English

Machine learning is the process of developing and applying predictive algorithms to predicting future outcomes using available training data. Machine learning is a corner-stone for Data science, Big Data analytics, Robotics, Natural language processing and AI in general. Course introduces students to supervised and unsupervised machine learning concepts and algorithms from basic classification to Deep Learning with artificial neural networks. As computers and GPUs become more powerful, Deep Neural Networks are gradually taking over from simpler Machine Learning methods.

Course should give insight into the principles of design of parallel algorithms and overview of some standard parallel algorithms. The course will teach basic theoretical models of parallel computing and performance and complexity metrics of parallel algorithms. The course will also provide overview on the current industrial parallel computing systems and programming languages.

This course is intended to provide an overview of modern applications of machine learning and develop practical skills in using deep neural networks for common machine learning tasks. The course provides an introduction into artificial neural network based models, as well as an introduction to existing API frameworks for training such models. Previous knowledge regarding machine learning is not expected. The practical assignments will be developed in Python programming language.

The course introduces students to the basic principles that should be acquired to mathematicians, statisticians, economists and financiers and others in order to use software packages R, SPSS and MATLAB for their scientific research and practical work. An overview is given about the appropriate application features and options of the software packages R, SPSS and MATLAB focusing primarily on the students’ needs to work out different practice, bachelor and other scientific works.

The course focuses on numerical methods of statistical physics. Classes includes lectures about theoretical aspects of Monte-Carlo and molecular dynamics methods, and practical work on computer to solve some statistical physics problems.

As a result of this study course the student acquires basic knowledge about multiphysical modeling, basic steps of problem-solving, verification and analysis of results. The acquired competencies allow to  hoose a physical model suitable for the description of the physical  process, to explain physical processes on the basis of obtained results and to give recommendations for optimization of the physical process.

The aim of the course is to acquaint students with creation of mathematical models for description of complex physical processes and methods for solving the corresponding problems of mathematical physics, using different program tools – both commercial and specialised mathematical modelling programs.
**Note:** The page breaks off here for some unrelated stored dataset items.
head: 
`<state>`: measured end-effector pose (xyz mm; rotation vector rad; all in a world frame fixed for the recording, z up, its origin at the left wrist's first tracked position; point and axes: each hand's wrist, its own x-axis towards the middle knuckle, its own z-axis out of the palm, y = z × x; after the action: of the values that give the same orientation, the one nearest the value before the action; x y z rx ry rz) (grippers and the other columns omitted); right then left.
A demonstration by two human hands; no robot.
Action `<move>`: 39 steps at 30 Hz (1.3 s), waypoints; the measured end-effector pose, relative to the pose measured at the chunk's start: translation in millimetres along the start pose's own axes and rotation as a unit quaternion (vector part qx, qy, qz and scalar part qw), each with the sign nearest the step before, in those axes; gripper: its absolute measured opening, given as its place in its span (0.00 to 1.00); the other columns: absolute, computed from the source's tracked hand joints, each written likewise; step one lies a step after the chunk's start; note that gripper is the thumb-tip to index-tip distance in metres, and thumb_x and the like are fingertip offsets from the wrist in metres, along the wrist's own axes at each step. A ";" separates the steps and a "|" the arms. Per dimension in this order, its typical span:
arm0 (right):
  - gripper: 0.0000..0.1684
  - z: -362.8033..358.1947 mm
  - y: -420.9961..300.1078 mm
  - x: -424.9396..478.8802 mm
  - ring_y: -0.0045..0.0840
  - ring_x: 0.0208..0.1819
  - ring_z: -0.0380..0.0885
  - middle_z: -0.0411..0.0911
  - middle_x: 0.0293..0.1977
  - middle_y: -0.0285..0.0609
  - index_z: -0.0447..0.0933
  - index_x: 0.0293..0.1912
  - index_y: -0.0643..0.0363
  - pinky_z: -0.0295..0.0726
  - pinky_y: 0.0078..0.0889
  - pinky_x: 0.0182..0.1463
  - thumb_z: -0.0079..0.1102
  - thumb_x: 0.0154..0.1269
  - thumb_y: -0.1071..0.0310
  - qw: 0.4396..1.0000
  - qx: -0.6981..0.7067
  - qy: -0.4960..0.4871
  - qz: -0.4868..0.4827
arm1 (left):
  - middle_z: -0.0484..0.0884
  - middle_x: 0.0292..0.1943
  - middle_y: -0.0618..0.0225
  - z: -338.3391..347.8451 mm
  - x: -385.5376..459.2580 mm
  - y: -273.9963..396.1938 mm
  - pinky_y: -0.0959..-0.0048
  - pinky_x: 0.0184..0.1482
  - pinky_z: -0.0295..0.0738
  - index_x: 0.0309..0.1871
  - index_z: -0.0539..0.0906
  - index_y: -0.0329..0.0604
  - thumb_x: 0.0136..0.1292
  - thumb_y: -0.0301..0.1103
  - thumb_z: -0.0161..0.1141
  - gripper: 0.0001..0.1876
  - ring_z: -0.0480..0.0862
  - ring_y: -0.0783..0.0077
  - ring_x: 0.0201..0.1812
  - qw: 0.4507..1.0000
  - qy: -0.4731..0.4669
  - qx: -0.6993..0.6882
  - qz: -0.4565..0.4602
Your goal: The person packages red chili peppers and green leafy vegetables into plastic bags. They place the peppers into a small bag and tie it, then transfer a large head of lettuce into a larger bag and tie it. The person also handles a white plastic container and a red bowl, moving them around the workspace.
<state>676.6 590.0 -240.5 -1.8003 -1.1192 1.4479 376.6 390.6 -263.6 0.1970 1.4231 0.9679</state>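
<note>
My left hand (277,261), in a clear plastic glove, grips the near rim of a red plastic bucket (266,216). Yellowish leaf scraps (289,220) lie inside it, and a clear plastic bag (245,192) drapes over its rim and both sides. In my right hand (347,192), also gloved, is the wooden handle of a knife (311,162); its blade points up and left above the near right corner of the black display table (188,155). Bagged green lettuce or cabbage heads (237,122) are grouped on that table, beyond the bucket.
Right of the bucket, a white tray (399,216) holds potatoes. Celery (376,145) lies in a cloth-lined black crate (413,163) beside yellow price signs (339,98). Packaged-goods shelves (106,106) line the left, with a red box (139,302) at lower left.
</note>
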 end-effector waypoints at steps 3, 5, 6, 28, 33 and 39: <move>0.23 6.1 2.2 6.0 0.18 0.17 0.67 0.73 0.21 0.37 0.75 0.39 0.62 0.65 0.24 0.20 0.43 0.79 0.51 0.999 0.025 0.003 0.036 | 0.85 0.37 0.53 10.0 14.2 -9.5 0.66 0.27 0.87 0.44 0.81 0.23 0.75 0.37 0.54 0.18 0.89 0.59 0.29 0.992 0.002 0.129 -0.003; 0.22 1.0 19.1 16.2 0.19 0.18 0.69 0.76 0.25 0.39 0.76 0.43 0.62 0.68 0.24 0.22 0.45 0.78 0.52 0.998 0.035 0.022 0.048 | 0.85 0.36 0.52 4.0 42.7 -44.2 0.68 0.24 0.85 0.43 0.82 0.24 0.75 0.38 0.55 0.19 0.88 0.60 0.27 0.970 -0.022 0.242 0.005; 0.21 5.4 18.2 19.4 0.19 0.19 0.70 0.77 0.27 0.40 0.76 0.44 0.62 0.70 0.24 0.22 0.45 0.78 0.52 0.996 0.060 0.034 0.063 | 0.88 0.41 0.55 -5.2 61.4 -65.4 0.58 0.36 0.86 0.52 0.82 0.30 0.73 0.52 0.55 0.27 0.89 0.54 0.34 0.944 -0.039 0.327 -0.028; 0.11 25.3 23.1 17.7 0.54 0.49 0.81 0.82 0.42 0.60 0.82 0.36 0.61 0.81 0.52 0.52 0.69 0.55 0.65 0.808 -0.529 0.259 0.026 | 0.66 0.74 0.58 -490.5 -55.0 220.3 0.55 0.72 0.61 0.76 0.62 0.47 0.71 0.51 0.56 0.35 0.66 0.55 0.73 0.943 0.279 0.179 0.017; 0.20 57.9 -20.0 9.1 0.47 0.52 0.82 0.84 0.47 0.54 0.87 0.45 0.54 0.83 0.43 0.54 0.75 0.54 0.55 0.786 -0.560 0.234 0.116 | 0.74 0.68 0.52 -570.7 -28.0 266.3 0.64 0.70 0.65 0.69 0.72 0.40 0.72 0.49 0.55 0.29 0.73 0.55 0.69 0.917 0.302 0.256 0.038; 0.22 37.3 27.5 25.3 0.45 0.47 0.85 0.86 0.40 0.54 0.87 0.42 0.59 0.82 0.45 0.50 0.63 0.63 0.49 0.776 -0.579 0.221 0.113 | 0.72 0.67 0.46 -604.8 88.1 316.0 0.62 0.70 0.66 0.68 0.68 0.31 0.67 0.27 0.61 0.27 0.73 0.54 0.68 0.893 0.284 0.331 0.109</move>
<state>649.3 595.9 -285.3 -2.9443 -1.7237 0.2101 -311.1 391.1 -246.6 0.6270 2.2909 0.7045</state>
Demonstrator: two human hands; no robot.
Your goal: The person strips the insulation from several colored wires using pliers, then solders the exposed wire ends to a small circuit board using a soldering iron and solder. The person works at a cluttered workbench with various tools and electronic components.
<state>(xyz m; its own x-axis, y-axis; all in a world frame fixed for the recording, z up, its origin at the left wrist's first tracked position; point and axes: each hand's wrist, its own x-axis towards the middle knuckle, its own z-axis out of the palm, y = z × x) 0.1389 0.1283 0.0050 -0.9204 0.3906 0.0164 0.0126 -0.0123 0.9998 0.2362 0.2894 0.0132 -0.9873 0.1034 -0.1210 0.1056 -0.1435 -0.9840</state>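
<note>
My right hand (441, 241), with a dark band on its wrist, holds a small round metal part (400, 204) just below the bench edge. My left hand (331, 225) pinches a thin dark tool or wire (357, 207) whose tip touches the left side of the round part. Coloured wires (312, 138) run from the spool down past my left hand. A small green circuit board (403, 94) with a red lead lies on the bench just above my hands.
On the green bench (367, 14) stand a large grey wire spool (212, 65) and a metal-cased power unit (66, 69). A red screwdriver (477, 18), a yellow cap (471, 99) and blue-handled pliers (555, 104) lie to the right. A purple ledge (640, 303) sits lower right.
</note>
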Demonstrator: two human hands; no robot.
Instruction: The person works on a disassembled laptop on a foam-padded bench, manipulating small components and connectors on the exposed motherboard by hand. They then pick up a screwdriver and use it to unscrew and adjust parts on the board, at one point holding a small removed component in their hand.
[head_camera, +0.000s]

The goal of the course is to introduce the students to the basics of data analysis and machine learning methods as an additional tool for finding patterns in data and issuing predictions, by working with data from various physical systems.

The tasks of the course are to introduce the students to the elements of data analysis - cleaning, analysis and visualization, based on data from real physical systems; to apply the machine learning algorithms by mathematically modelling various physical systems.

The aim of the course is to create an insight into high-performance computing in Physics. The tasks of the course are: (1) to overview applications of parallel algorithms in Physics problems, (2) to overview methods of parallel computing, (3) to learn how to use high-performance libraries, (4) to analyse efficiency of parallel algorithms, (5) to gain an experience in using supercomputing centres.